The 3in LCD has other annoyances, too, not least of which is its severe drain on battery life. It has a clever feature in the light sensor below the eye piece – raise your eye to the camera and the screen flicks off. However, if the camera is turned on and slung over your shoulder, the constant shifting in light means it never enters standby mode, so the screen is almost continually on. This means you need to turn it off after every shot if you want to be assured of even a single day’s battery life. Coupled with the comparatively long start-up time (almost a second, versus near-instant for the Canon EOS 40D and Nikon D300), the A700 is, at times, painful to use. The widely spaced buttons also require you to splay your fingers uncomfortably when making changes. On the upside, the large grip is more comfortable.
Build quality has received a boost: the body is partially clad in magnesium alloy and, while we have no doubt that the A700 will withstand some brutal treatment, there's still a fair amount of plastic on the back and sides and it doesn't give quite the solid feel of the Canon EOS 40D's build. We also dislike the micro USB connector: it will be fine until you lose the cable and only have more standard mini-USB cables to hand. On the plus side, there's a mini-HDMI port for video-out.
Performance is reasonable. In high-speed continuous mode, the A700 shot 22 frames in five seconds before slowing down: a rate of 4fps. It’s entirely acceptable, but is put in the shade by the Canon EOS 40D’s 6.8fps and almost unlimited high-speed buffer.
It isn’t all bad: the A700 takes excellent pictures. Colour reproduction is faithful, and Sony has done a good job of keeping image noise down. Even at the maximum sensitivity of ISO 6400 (the highest the A700 goes), image noise is some way short of wildly disruptive. It isn’t as good as the Nikon D300 or Canon EOS 40D, but it still produces excellent, competition-quality images. It’s helped by the stock 18-70mm f/3.5-f/5.6 lens. It’s made of plastic and is discouragingly small, but in our tests it produced good, clean images with minimal chromatic aberrations. We also appreciate the way that every lens you can fit to the A700 has full-time manual focusing thanks to the AF/MF button on the back – press and hold it to disengage the focus motor in AF mode and you can focus yourself.
The A700 also has in-camera image stabilisation thanks to the platform-mounted CMOS sensor, so you’ll never pay a premium for a stabilised lens. The inclusion of a remote control (including a shutter-release button) is an unusual but useful extra.

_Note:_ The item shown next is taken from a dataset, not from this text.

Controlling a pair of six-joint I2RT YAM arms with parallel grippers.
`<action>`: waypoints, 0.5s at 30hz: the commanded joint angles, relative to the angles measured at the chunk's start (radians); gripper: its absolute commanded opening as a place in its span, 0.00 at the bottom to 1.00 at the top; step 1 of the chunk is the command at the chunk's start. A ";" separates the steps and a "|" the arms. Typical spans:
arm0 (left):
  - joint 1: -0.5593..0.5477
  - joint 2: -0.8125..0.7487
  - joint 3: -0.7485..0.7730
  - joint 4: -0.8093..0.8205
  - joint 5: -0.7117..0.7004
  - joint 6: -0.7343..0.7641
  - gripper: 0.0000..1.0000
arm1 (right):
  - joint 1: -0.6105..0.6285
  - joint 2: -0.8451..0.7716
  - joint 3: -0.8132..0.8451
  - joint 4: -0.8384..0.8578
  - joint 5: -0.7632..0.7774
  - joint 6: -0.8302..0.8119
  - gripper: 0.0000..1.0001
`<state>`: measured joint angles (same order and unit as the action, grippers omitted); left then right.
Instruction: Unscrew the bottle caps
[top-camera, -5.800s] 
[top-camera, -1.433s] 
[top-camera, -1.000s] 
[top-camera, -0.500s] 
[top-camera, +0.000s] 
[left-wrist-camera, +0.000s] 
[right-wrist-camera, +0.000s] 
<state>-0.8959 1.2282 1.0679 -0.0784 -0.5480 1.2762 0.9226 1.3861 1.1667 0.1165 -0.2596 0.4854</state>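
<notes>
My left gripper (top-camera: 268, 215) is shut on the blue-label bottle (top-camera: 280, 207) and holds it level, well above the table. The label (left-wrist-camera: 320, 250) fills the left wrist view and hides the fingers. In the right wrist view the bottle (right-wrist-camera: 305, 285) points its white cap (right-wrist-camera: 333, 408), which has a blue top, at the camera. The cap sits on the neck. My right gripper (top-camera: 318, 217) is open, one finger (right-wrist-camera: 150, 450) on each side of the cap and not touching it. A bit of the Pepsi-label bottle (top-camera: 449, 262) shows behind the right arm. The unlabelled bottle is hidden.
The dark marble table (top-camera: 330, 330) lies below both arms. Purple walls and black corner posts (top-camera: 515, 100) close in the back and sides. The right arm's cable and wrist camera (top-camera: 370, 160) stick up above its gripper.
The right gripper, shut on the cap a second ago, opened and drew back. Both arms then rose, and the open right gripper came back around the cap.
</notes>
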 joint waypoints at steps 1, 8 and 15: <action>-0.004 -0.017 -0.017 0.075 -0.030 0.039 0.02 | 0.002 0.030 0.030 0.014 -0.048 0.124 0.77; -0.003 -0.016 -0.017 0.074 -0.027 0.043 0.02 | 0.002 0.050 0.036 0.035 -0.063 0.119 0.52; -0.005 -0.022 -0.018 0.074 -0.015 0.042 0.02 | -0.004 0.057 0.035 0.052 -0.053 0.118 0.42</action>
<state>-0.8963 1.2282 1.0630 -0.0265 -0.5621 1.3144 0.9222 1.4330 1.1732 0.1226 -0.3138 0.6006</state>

The A700 suffers most from its optimistic price. $2089 is a lot to spend, and even more so when you consider the Canon EOS 40D, which beats it in almost every conceivable way. It’s faster, slightly better built, easier to use, $400 cheaper (body only) and doesn’t suffer from the ridiculous situation of the battery-draining single-LCD design. Even if the A700 were cheaper, it would still have to win against the Nikon D80, which has a more advanced auto-ISO mode and a secondary LCD. The Sony has an extra 2-megapixel resolution, but that isn’t nearly enough to convince us that it’s worth the extra cash.
If your budget for a DSLR is $2000, you won’t regret opting for the Canon EOS or the Nikon D80. If you simply want a great camera and are not particularly bothered about a stabilised lens or top-end build quality, the Nikon D80 is a decent choice. Sony, however, is going to have to do better than this if it’s serious about competing in the mid-range DSLR market.